Data extracted from a collection
*** Begin section ***

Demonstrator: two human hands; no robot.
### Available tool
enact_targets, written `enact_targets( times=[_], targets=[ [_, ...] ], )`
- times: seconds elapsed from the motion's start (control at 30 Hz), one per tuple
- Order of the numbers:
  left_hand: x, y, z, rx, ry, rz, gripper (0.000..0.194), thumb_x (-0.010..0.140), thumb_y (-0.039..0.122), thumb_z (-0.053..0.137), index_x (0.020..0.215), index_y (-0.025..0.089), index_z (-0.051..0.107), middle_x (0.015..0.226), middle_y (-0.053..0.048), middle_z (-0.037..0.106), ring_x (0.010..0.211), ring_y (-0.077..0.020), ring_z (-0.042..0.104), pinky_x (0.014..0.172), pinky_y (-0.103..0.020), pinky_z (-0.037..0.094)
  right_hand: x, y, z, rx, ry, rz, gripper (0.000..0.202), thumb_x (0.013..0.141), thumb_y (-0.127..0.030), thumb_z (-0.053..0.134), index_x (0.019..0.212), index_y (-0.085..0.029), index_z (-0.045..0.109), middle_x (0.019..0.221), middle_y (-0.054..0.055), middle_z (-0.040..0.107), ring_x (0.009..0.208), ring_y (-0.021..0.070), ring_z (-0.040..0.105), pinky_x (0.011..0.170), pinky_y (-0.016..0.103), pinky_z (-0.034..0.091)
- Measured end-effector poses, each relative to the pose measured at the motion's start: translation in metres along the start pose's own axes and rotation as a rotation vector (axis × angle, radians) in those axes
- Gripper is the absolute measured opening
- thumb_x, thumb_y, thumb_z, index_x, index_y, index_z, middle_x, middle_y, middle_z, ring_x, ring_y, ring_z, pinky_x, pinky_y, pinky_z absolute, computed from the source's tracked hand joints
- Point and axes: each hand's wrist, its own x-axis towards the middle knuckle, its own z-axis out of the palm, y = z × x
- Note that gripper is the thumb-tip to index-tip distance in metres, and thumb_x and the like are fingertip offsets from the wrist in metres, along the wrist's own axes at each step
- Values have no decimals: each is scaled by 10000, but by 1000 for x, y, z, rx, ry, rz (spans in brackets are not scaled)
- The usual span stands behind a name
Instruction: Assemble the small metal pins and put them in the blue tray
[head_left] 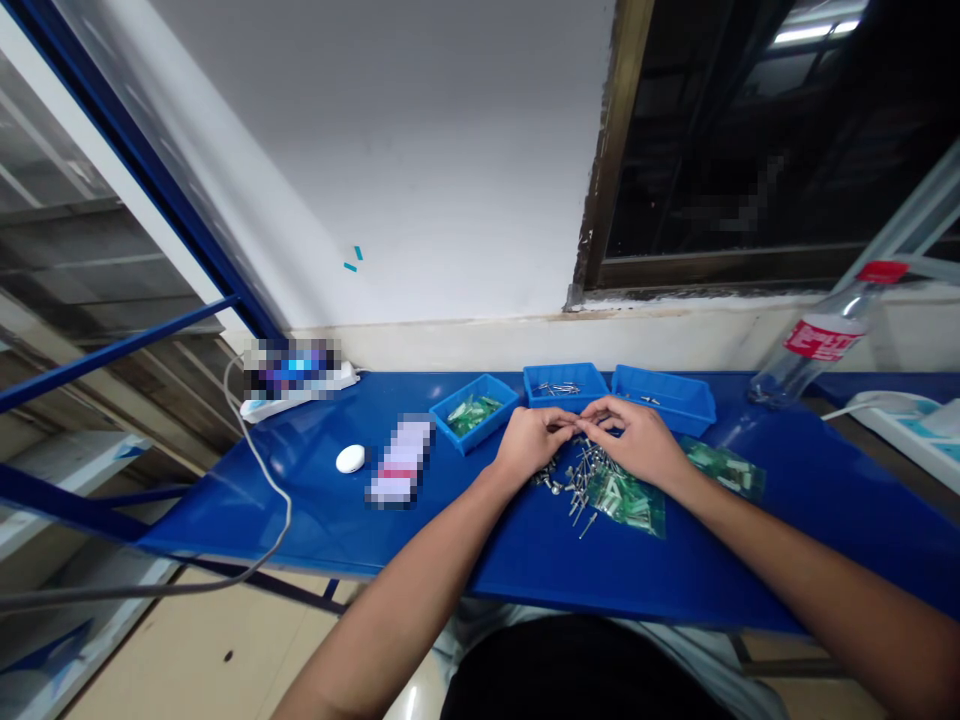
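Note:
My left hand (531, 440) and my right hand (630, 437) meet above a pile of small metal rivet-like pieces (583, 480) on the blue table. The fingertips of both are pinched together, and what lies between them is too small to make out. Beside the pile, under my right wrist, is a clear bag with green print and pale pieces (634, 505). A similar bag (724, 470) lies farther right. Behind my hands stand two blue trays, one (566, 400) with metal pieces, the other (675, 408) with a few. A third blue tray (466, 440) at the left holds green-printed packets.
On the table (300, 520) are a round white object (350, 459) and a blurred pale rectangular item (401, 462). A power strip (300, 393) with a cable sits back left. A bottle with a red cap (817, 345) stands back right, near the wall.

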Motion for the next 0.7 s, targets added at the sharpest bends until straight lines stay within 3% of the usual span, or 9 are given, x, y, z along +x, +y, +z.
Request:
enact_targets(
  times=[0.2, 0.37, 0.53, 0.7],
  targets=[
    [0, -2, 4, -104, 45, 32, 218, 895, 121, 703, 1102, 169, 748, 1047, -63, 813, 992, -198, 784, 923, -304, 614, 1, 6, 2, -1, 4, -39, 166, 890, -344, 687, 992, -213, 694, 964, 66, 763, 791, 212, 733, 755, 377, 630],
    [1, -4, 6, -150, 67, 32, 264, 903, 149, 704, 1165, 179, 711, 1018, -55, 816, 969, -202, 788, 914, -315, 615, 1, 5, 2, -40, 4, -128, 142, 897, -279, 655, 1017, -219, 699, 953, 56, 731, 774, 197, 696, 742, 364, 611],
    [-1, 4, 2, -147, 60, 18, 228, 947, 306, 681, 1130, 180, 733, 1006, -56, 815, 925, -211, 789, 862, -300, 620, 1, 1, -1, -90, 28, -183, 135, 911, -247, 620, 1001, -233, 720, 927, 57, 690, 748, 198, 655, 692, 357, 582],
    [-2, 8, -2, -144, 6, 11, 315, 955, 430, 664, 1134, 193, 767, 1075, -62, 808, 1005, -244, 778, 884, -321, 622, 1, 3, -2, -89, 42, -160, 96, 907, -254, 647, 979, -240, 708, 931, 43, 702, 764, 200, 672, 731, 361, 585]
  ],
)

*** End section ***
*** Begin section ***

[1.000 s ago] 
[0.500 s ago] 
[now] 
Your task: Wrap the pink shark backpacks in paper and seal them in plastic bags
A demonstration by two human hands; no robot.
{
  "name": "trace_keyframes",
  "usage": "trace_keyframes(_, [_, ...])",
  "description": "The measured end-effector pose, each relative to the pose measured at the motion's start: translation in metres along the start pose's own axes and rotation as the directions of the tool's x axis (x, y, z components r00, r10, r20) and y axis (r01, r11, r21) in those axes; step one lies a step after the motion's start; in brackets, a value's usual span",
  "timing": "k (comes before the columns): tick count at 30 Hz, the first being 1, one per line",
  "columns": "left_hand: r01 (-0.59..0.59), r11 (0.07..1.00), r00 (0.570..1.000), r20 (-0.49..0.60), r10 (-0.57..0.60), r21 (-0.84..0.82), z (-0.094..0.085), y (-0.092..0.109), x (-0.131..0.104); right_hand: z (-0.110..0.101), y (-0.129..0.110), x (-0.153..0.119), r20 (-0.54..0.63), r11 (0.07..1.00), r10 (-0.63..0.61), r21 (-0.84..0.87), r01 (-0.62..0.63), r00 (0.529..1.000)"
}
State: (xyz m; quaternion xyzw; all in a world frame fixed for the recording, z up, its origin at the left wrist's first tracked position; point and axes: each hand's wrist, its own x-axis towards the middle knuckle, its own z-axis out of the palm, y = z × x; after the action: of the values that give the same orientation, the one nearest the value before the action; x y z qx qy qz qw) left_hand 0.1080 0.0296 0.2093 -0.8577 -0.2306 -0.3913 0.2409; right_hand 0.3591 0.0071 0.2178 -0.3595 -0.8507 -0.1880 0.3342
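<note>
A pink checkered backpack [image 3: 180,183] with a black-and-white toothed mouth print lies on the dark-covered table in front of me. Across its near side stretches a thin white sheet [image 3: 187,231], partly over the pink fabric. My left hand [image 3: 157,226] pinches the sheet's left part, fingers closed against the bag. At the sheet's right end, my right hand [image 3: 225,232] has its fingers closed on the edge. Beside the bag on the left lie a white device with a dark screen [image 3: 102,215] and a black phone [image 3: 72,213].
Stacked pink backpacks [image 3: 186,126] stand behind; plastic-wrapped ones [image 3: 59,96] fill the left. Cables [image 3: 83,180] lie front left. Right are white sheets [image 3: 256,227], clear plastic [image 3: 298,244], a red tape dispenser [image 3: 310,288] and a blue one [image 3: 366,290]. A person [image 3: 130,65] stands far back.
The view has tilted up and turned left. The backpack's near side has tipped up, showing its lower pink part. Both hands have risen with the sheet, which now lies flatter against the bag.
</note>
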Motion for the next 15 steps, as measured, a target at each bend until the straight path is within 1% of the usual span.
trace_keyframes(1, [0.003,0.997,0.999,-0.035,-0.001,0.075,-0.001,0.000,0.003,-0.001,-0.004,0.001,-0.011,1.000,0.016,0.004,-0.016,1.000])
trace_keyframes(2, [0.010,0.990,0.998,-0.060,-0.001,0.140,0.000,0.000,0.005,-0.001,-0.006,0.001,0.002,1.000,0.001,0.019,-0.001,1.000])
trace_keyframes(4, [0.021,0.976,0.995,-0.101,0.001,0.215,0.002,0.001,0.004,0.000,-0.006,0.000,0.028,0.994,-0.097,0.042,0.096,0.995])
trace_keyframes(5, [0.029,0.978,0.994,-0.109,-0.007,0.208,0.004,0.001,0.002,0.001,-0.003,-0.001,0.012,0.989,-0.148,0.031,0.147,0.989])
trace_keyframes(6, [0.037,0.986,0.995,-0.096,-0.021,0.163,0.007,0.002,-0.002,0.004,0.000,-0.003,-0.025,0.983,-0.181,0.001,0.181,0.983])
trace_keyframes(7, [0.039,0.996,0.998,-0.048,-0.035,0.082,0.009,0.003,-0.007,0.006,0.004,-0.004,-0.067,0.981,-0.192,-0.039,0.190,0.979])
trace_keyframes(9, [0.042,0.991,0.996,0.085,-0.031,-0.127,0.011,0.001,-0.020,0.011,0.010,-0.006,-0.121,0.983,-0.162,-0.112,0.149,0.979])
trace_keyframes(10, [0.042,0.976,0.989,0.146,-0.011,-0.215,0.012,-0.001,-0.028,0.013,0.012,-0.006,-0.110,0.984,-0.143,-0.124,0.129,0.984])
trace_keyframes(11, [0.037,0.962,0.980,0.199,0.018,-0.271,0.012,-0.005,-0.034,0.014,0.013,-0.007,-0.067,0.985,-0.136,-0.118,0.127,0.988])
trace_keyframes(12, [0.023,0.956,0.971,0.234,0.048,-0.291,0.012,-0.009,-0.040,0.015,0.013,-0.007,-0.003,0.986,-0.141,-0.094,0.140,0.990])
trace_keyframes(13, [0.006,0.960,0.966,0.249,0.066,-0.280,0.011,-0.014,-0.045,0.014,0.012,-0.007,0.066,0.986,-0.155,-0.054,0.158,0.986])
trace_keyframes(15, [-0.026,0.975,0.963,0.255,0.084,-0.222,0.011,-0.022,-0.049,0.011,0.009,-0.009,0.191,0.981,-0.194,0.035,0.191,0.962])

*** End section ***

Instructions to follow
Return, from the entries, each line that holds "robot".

Response box
Demonstrator: two human hands; no robot.
A demonstration by two human hands; no robot.

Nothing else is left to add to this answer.